» **REQUIRED WORK**: Lines in the listing below that include the word "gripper" need to be copied.
- - -
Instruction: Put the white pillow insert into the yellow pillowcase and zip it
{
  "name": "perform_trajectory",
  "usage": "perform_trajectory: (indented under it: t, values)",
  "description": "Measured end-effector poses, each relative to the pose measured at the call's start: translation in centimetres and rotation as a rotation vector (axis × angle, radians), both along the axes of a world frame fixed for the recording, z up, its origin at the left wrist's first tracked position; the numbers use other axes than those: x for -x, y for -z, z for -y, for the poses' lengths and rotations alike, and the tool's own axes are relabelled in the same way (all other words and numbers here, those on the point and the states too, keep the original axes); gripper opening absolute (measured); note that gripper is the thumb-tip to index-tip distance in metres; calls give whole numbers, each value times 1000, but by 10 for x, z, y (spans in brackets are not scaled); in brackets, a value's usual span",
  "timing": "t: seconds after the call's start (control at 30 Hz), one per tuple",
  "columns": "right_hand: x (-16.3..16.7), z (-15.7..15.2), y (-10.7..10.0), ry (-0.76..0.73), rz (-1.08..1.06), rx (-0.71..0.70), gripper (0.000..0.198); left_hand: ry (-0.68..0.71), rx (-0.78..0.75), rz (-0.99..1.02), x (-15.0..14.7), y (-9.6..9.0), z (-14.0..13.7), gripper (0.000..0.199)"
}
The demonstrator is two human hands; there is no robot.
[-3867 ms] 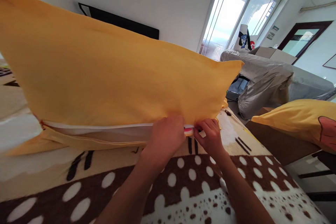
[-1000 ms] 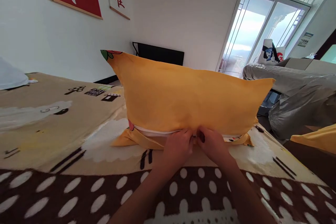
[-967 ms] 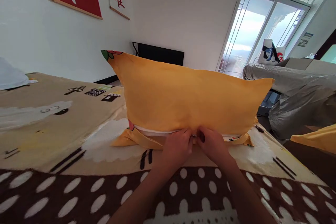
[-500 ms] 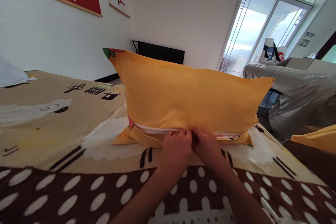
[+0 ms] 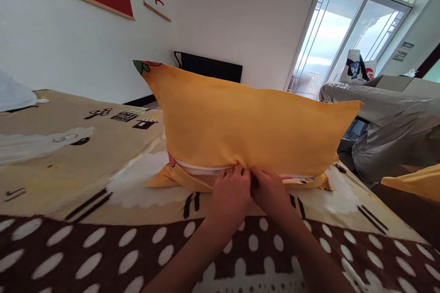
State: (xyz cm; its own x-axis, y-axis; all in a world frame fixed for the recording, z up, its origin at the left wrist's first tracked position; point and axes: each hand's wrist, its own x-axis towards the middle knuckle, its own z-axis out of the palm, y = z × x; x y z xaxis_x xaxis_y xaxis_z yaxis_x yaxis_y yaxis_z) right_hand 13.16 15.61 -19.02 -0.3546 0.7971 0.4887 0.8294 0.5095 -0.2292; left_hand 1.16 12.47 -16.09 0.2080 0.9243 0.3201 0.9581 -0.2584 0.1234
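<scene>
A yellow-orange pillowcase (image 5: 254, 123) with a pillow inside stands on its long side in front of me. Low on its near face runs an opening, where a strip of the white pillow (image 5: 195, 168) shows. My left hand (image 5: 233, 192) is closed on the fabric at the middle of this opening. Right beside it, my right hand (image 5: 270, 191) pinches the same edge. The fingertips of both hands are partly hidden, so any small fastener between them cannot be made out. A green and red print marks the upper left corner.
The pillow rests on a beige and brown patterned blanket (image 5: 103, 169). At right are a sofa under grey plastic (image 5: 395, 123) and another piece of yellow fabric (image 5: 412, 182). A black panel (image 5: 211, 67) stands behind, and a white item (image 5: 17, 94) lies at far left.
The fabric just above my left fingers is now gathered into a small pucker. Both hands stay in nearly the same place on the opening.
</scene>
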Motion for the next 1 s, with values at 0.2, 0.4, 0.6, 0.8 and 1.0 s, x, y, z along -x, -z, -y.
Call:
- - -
» **ANSWER AREA**:
  "description": "Measured end-effector poses, each relative to the pose measured at the call's start: translation in centimetres and rotation as a rotation vector (axis × angle, radians), both along the axes of a world frame fixed for the recording, z up, its origin at the left wrist's first tracked position; the numbers use other axes than those: x for -x, y for -z, z for -y, for the poses' lengths and rotations alike, and the tool's own axes are relabelled in the same way (all other words and numbers here, those on the point and the states too, keep the original axes); gripper opening absolute (measured); note that gripper is the thumb-tip to index-tip distance in metres; calls give whole numbers, each value times 1000, but by 10 for x, z, y (spans in brackets are not scaled); in brackets, a value's usual span",
  "columns": "right_hand: x (-16.3..16.7), z (-15.7..15.2), y (-10.7..10.0), ry (-0.76..0.73), rz (-1.08..1.06), rx (-0.71..0.70), gripper (0.000..0.198); left_hand: ry (-0.68..0.71), rx (-0.78..0.75), rz (-0.99..1.02), x (-15.0..14.7), y (-9.6..9.0), z (-14.0..13.7), gripper (0.000..0.199)"

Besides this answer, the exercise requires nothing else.